In a flash, Yaan threw himself at the man, ripping himself from the medical equipment. The man was unable to react when Yaan’s newly regrown hand appeared in front of his face and grabbed hold. In a swift motion, Yaan slammed him to the ground. It was an easy movement for him, as Yaan was an experienced red-tier and the man was just a healer.
Yaan didn't even stop to be aware of the fact that his power was somehow returned to him even though the jammer was active. The man made a noise that sounded half way between a pained groan and a sob, and Yaan slammed the man's head into the ground again, eager to see what would give way first: the man's skull, or the celestinite floor.
The answer was reality.
Right before Yaan slammed the poor medic's head against the floor a second time, reality fell apart. The floors, the walls, the ceiling, everything.
The pair of men fell through existence like they no-clipped from reality. A multicolored maelstrom assaulted their vision, even when they closed their eyes. Noise like television static of the soul resonated in their heads. This was far worse than any stargate could ever feel.
Yaan only knew he was out of whatever the hell that portal was when he could think without his mind being assaulted by virtue of existing there.
He opened his eyes and saw the bright, pale blue sky without a cloud in sight. Looking around, he saw that he was on a rocky outcropping with patches of the greenest grass he had ever seen dotted along the rocky surface.
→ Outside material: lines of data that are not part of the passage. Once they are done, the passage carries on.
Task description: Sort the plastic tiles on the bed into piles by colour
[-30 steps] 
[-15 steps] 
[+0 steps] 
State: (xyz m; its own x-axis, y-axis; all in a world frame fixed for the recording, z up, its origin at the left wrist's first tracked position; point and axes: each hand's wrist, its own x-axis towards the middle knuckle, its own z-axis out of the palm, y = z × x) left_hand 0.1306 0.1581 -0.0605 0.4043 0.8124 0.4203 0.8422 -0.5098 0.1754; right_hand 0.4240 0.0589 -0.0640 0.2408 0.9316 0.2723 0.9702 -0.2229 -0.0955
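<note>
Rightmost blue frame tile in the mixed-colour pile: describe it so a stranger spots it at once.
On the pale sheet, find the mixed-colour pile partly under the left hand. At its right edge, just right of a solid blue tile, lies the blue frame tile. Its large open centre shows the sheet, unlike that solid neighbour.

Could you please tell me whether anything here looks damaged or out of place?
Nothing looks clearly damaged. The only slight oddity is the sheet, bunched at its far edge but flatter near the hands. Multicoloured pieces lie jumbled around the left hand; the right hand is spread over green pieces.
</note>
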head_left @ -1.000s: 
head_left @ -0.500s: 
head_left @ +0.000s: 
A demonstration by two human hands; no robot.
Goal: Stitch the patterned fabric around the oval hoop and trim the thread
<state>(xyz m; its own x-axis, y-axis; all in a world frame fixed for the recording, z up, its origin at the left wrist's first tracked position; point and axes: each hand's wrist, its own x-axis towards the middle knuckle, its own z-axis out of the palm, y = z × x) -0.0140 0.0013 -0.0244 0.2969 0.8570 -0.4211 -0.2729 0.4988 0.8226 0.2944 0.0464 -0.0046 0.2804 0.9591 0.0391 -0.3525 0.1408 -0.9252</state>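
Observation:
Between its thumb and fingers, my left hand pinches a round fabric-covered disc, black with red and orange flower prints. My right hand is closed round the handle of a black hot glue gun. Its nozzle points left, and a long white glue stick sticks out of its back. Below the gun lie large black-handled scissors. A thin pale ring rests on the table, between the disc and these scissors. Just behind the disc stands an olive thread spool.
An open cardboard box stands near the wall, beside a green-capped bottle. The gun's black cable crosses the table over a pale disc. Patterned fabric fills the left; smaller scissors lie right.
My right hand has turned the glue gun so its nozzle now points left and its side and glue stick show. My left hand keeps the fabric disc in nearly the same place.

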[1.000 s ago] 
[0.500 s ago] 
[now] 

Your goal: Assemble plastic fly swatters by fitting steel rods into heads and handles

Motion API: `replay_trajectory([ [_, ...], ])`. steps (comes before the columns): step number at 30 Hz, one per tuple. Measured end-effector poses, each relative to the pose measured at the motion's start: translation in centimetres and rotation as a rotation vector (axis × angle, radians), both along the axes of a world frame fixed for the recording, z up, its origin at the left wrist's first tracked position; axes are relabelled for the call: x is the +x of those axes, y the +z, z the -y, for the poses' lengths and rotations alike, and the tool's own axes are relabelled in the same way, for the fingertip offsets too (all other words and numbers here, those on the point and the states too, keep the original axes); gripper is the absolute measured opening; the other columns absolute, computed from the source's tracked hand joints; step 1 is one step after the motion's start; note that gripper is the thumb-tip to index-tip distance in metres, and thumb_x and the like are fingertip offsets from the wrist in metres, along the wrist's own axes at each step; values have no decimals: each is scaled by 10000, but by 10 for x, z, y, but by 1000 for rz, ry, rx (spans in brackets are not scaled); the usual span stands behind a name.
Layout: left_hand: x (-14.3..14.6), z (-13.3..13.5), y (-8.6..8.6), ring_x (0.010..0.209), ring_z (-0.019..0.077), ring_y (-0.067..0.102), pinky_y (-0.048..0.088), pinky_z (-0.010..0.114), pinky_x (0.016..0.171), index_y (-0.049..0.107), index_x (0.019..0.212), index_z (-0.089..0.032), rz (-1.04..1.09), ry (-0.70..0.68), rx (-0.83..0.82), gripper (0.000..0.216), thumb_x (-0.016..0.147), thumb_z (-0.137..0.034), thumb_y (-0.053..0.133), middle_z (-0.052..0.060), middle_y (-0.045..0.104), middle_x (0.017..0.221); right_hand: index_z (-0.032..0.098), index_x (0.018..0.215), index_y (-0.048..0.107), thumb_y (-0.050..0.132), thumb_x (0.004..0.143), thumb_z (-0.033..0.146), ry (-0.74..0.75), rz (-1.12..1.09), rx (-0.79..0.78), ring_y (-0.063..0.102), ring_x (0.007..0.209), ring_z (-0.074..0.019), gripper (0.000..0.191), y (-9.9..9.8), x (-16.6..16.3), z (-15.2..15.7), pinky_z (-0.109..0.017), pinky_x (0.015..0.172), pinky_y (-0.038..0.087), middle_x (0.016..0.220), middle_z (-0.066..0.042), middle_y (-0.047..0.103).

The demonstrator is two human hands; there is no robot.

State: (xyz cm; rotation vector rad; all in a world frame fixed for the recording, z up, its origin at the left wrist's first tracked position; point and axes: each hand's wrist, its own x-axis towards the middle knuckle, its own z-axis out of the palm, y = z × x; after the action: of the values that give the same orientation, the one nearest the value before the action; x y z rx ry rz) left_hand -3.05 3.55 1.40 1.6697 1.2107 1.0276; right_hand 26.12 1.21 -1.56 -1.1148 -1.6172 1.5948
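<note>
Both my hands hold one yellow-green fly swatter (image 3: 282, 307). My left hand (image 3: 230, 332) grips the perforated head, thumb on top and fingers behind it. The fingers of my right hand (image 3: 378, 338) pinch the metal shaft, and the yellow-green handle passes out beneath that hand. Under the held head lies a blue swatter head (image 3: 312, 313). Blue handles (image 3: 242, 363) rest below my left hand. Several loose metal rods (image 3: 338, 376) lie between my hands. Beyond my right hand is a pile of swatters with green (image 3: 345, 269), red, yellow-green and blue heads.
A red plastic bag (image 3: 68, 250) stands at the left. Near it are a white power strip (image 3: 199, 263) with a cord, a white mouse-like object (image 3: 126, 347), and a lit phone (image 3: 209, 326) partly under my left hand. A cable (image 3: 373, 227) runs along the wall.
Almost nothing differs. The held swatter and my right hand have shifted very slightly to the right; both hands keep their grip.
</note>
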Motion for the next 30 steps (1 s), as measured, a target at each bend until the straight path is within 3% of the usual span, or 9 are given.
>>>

Wherever he was now, it looked like a natural paradise.
“Where…are we?”
The omnipresent voice of the goddess in his head told him.
“Your new training ground. O agent mine, this is the next world. A world untouched by humanity since its destruction. Until recently, that is.”
The sound of groaning alerted Yaan to the presence of the man who he only now realized was going to be one of the disappeared Starborn.
“This is where they're brought…” Yaan mused. “And I hitched a ride on him.”
He got to his feet and marched over the groaning medic who was miraculously still alive.
‘Not for long.’
Yaan pressed his hand against the medic's face and a familiar warmth began to stir.